** TASK REQUIREMENTS **
If you see a picture in the data below, omit it and copy the rest exactly.

** DATA PROVIDED **
......

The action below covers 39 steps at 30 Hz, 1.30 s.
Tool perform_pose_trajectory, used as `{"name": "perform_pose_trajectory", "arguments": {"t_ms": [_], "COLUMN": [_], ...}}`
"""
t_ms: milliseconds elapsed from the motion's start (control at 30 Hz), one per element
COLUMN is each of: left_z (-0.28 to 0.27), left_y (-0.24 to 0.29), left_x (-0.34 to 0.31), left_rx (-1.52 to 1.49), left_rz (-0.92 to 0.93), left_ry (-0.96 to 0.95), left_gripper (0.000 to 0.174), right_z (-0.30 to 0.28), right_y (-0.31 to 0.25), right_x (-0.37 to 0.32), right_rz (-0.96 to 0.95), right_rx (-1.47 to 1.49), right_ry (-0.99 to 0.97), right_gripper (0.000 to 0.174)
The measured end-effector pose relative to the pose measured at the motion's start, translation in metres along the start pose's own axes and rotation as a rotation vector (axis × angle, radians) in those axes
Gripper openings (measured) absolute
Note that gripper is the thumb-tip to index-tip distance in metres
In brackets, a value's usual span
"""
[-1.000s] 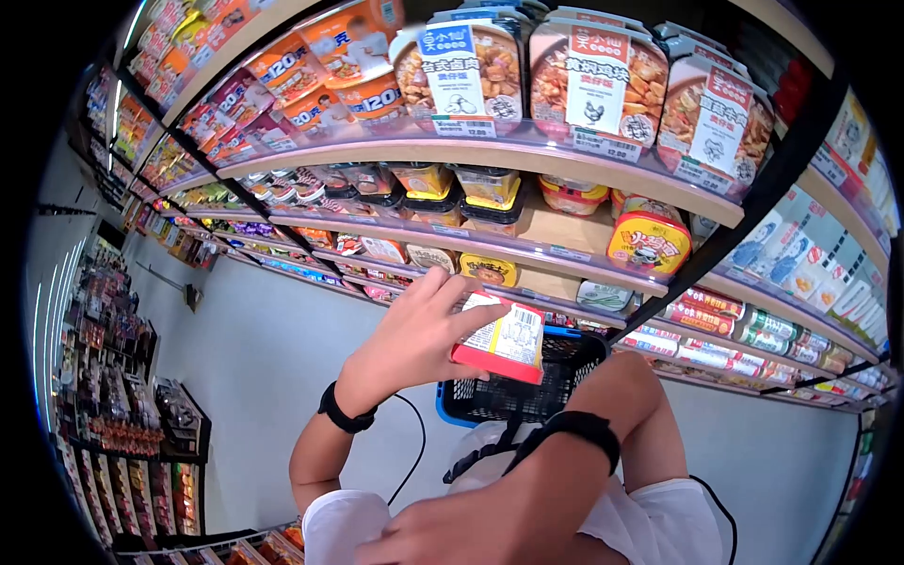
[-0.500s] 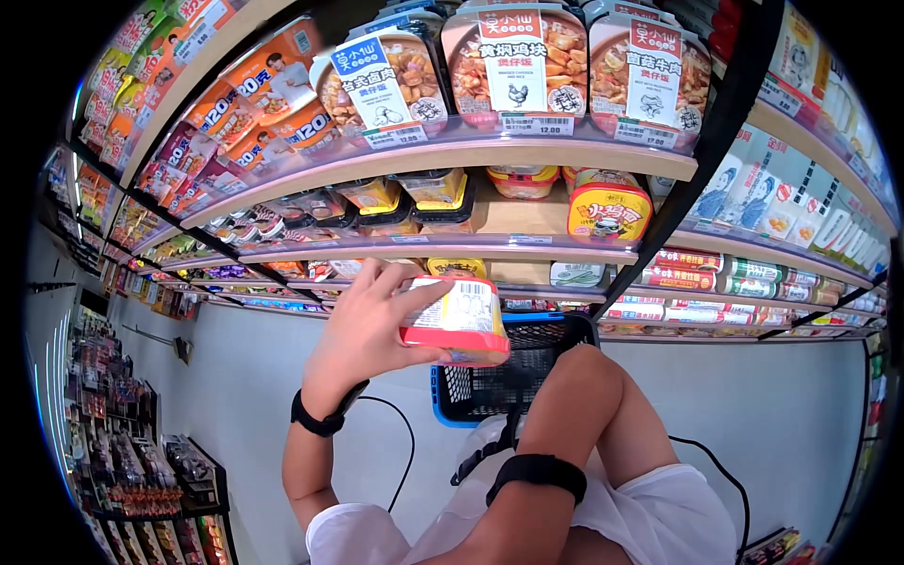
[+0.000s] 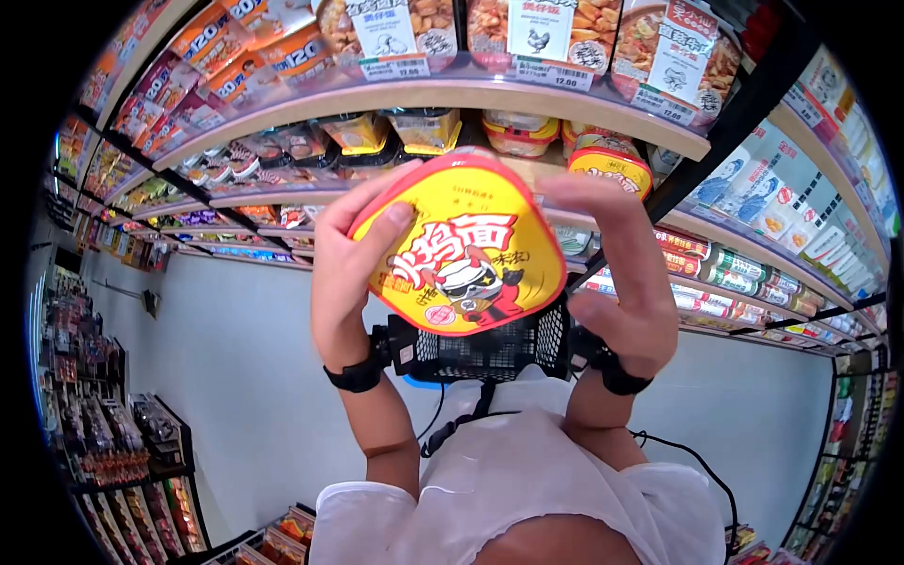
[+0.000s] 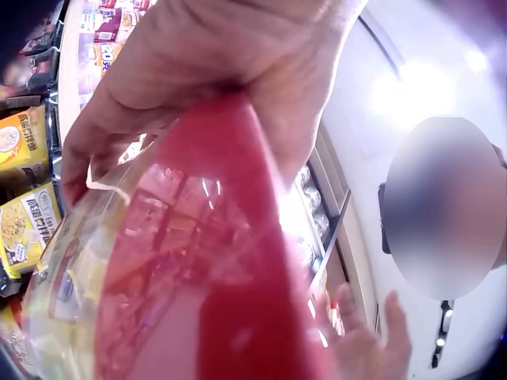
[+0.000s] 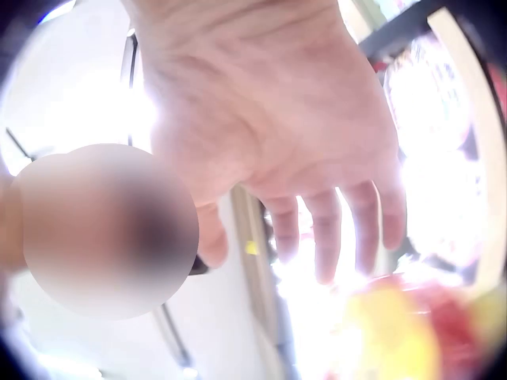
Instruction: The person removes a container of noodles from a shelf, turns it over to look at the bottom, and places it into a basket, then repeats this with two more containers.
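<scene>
A yellow, red-rimmed instant noodle box (image 3: pixel 471 254) is held up in front of the shelves, its printed lid facing the head camera. My left hand (image 3: pixel 353 250) grips its left side, thumb on the lid and the other fingers behind it. In the left wrist view the box's red edge (image 4: pixel 238 261) and clear wrapping fill the middle. Just right of the box, my right hand (image 3: pixel 631 292) is raised with fingers spread, holding nothing. The right wrist view shows that palm (image 5: pixel 269 111) facing the camera, the yellow box blurred below the fingertips.
Below the box is a black shopping basket (image 3: pixel 490 353) with a blue edge. Similar noodle boxes (image 3: pixel 612 169) sit on the middle shelf, with boxed rice meals (image 3: pixel 546 42) above. Wrapped noodle packs (image 3: pixel 716 264) lie at right. More racks (image 3: pixel 113 424) stand far left.
The left hand has raised the noodle box and turned it from its label side to its lid. The right hand has come up from near the body to the box's right side.
</scene>
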<state>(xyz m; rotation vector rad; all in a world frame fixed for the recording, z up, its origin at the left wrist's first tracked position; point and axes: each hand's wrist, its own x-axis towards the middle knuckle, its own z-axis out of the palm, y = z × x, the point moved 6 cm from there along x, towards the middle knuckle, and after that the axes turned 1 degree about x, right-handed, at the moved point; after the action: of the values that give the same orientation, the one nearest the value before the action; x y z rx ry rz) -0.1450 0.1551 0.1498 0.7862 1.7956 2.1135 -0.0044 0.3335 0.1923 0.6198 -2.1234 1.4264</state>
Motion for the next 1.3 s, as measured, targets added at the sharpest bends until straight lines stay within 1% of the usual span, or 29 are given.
{"name": "perform_pose_trajectory", "arguments": {"t_ms": [33,67,100,167,233,267,300,333,367,400,433,467,500,533,600,700,733,800,867,967,1000,1100,1200,1300], "left_z": [0.004,0.009,0.014,0.013,0.011,0.007,0.004,0.004,0.006,0.016,0.025,0.027,0.027,0.025,0.025,0.025,0.025,0.024,0.024,0.029,0.030,0.037,0.044,0.056], "left_y": [-0.002,0.000,0.007,0.016,0.017,0.016,0.013,0.007,0.003,0.001,-0.004,-0.011,-0.019,-0.027,-0.030,-0.036,-0.039,-0.042,-0.044,-0.045,-0.045,-0.046,-0.051,-0.050], "left_x": [-0.001,-0.003,-0.004,-0.008,-0.012,-0.015,-0.019,-0.023,-0.028,-0.031,-0.036,-0.041,-0.045,-0.048,-0.049,-0.052,-0.055,-0.058,-0.061,-0.062,-0.061,-0.064,-0.066,-0.065], "left_rx": [-0.071,-0.109,-0.080,0.012,-0.096,-0.265,-0.324,-0.296,-0.268,-0.310,-0.367,-0.280,-0.192,-0.230,-0.409,-0.406,-0.392,-0.365,-0.348,-0.366,-0.367,-0.494,-0.491,-0.480], "left_rz": [-0.061,-0.047,0.022,0.151,0.185,0.207,0.261,0.246,0.231,0.242,0.266,0.210,0.152,0.092,0.056,0.024,0.029,0.007,-0.043,-0.063,-0.058,-0.061,-0.097,-0.058], "left_ry": [-0.010,-0.003,0.007,0.038,0.124,0.131,0.173,0.163,0.150,0.142,0.151,0.200,0.250,0.293,0.191,0.159,0.204,0.235,0.216,0.161,0.171,0.188,0.151,0.210], "left_gripper": [0.037,0.037,0.039,0.048,0.060,0.069,0.081,0.087,0.093,0.097,0.095,0.094,0.093,0.090,0.089,0.079,0.071,0.065,0.065,0.064,0.064,0.058,0.061,0.067], "right_z": [-0.001,0.009,0.018,0.020,0.020,0.018,0.017,0.019,0.019,0.019,0.018,0.021,0.021,0.022,0.022,0.023,0.022,0.022,0.020,0.015,0.015,0.013,0.007,-0.001], "right_y": [0.017,0.027,0.035,0.038,0.047,0.056,0.062,0.063,0.064,0.066,0.067,0.061,0.058,0.057,0.054,0.050,0.050,0.049,0.047,0.049,0.050,0.050,0.050,0.050], "right_x": [0.001,-0.005,-0.006,-0.004,-0.009,-0.009,-0.009,-0.010,-0.009,-0.009,-0.008,-0.007,-0.006,-0.007,-0.009,-0.011,-0.010,-0.010,-0.009,-0.011,-0.013,-0.017,-0.023,-0.029], "right_rz": [0.063,0.139,0.208,0.288,0.374,0.407,0.435,0.464,0.447,0.431,0.415,0.383,0.390,0.400,0.414,0.450,0.444,0.430,0.420,0.417,0.418,0.437,0.440,0.464], "right_rx": [-0.089,0.058,0.203,0.308,0.434,0.503,0.569,0.692,0.646,0.600,0.554,0.494,0.505,0.516,0.534,0.552,0.565,0.596,0.562,0.535,0.533,0.555,0.576,0.529], "right_ry": [-0.010,0.053,0.116,0.226,0.333,0.374,0.417,0.515,0.512,0.511,0.507,0.490,0.474,0.456,0.415,0.349,0.355,0.385,0.370,0.348,0.339,0.368,0.364,0.339], "right_gripper": [0.068,0.068,0.067,0.065,0.062,0.061,0.059,0.055,0.055,0.055,0.055,0.056,0.056,0.056,0.055,0.054,0.053,0.053,0.052,0.052,0.051,0.052,0.053,0.054]}}
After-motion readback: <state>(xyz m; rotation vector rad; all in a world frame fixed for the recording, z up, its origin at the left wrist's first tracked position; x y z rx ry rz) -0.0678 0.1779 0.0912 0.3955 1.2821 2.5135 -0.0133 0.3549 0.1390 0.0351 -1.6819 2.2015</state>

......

** PROBLEM SOLUTION **
The action below covers 39 steps at 30 Hz, 1.30 s.
Tool perform_pose_trajectory, used as `{"name": "perform_pose_trajectory", "arguments": {"t_ms": [_], "COLUMN": [_], ...}}`
"""
t_ms: milliseconds elapsed from the motion's start (control at 30 Hz), one per element
COLUMN is each of: left_z (-0.28 to 0.27), left_y (-0.24 to 0.29), left_x (-0.34 to 0.31), left_rx (-1.52 to 1.49), left_rz (-0.92 to 0.93), left_ry (-0.96 to 0.95), left_gripper (0.000 to 0.174), right_z (-0.30 to 0.28), right_y (-0.31 to 0.25), right_x (-0.37 to 0.32), right_rz (-0.96 to 0.95), right_rx (-1.47 to 1.49), right_ry (-0.99 to 0.97), right_gripper (0.000 to 0.174)
The measured end-effector pose relative to the pose measured at the motion's start, translation in metres along the start pose's own axes and rotation as a rotation vector (axis × angle, radians) in those axes
Gripper openings (measured) absolute
Note that gripper is the thumb-tip to index-tip distance in metres
In brackets, a value's usual span
"""
[-1.000s] 
[-0.500s] 
[+0.000s] 
[+0.000s] 
[+0.000s] 
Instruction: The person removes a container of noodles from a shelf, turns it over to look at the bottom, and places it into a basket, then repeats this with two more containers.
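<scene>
A yellow, red-rimmed instant noodle box (image 3: pixel 471 254) is held up in front of the shelves, its printed lid facing the head camera. My left hand (image 3: pixel 353 250) grips its left side, thumb on the lid and the other fingers behind it. In the left wrist view the box's red edge (image 4: pixel 238 261) and clear wrapping fill the middle. Just right of the box, my right hand (image 3: pixel 631 292) is raised with fingers spread, holding nothing. The right wrist view shows that palm (image 5: pixel 269 111) facing the camera, the yellow box blurred below the fingertips.
Below the box is a black shopping basket (image 3: pixel 490 353) with a blue edge. Similar noodle boxes (image 3: pixel 612 169) sit on the middle shelf, with boxed rice meals (image 3: pixel 546 42) above. Wrapped noodle packs (image 3: pixel 716 264) lie at right. More racks (image 3: pixel 113 424) stand far left.
The left hand has raised the noodle box and turned it from its label side to its lid. The right hand has come up from near the body to the box's right side.
</scene>
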<state>(xyz m; rotation vector rad; all in a world frame fixed for the recording, z up, its origin at the left wrist's first tracked position; point and axes: each hand's wrist, its own x-axis towards the middle knuckle, its own z-axis out of the palm, y = z × x, the point moved 6 cm from there along x, towards the middle knuckle, and after that the axes turned 1 degree about x, right-handed, at the moved point; after the action: of the values that give the same orientation, the one nearest the value before the action; x y z rx ry rz) -0.1450 0.1551 0.1498 0.7862 1.7956 2.1135 -0.0044 0.3335 0.1923 0.6198 -2.1234 1.4264</state>
Motion for the next 1.3 s, as measured, targets added at the sharpest bends until straight lines stay within 1% of the usual span, or 29 are given.
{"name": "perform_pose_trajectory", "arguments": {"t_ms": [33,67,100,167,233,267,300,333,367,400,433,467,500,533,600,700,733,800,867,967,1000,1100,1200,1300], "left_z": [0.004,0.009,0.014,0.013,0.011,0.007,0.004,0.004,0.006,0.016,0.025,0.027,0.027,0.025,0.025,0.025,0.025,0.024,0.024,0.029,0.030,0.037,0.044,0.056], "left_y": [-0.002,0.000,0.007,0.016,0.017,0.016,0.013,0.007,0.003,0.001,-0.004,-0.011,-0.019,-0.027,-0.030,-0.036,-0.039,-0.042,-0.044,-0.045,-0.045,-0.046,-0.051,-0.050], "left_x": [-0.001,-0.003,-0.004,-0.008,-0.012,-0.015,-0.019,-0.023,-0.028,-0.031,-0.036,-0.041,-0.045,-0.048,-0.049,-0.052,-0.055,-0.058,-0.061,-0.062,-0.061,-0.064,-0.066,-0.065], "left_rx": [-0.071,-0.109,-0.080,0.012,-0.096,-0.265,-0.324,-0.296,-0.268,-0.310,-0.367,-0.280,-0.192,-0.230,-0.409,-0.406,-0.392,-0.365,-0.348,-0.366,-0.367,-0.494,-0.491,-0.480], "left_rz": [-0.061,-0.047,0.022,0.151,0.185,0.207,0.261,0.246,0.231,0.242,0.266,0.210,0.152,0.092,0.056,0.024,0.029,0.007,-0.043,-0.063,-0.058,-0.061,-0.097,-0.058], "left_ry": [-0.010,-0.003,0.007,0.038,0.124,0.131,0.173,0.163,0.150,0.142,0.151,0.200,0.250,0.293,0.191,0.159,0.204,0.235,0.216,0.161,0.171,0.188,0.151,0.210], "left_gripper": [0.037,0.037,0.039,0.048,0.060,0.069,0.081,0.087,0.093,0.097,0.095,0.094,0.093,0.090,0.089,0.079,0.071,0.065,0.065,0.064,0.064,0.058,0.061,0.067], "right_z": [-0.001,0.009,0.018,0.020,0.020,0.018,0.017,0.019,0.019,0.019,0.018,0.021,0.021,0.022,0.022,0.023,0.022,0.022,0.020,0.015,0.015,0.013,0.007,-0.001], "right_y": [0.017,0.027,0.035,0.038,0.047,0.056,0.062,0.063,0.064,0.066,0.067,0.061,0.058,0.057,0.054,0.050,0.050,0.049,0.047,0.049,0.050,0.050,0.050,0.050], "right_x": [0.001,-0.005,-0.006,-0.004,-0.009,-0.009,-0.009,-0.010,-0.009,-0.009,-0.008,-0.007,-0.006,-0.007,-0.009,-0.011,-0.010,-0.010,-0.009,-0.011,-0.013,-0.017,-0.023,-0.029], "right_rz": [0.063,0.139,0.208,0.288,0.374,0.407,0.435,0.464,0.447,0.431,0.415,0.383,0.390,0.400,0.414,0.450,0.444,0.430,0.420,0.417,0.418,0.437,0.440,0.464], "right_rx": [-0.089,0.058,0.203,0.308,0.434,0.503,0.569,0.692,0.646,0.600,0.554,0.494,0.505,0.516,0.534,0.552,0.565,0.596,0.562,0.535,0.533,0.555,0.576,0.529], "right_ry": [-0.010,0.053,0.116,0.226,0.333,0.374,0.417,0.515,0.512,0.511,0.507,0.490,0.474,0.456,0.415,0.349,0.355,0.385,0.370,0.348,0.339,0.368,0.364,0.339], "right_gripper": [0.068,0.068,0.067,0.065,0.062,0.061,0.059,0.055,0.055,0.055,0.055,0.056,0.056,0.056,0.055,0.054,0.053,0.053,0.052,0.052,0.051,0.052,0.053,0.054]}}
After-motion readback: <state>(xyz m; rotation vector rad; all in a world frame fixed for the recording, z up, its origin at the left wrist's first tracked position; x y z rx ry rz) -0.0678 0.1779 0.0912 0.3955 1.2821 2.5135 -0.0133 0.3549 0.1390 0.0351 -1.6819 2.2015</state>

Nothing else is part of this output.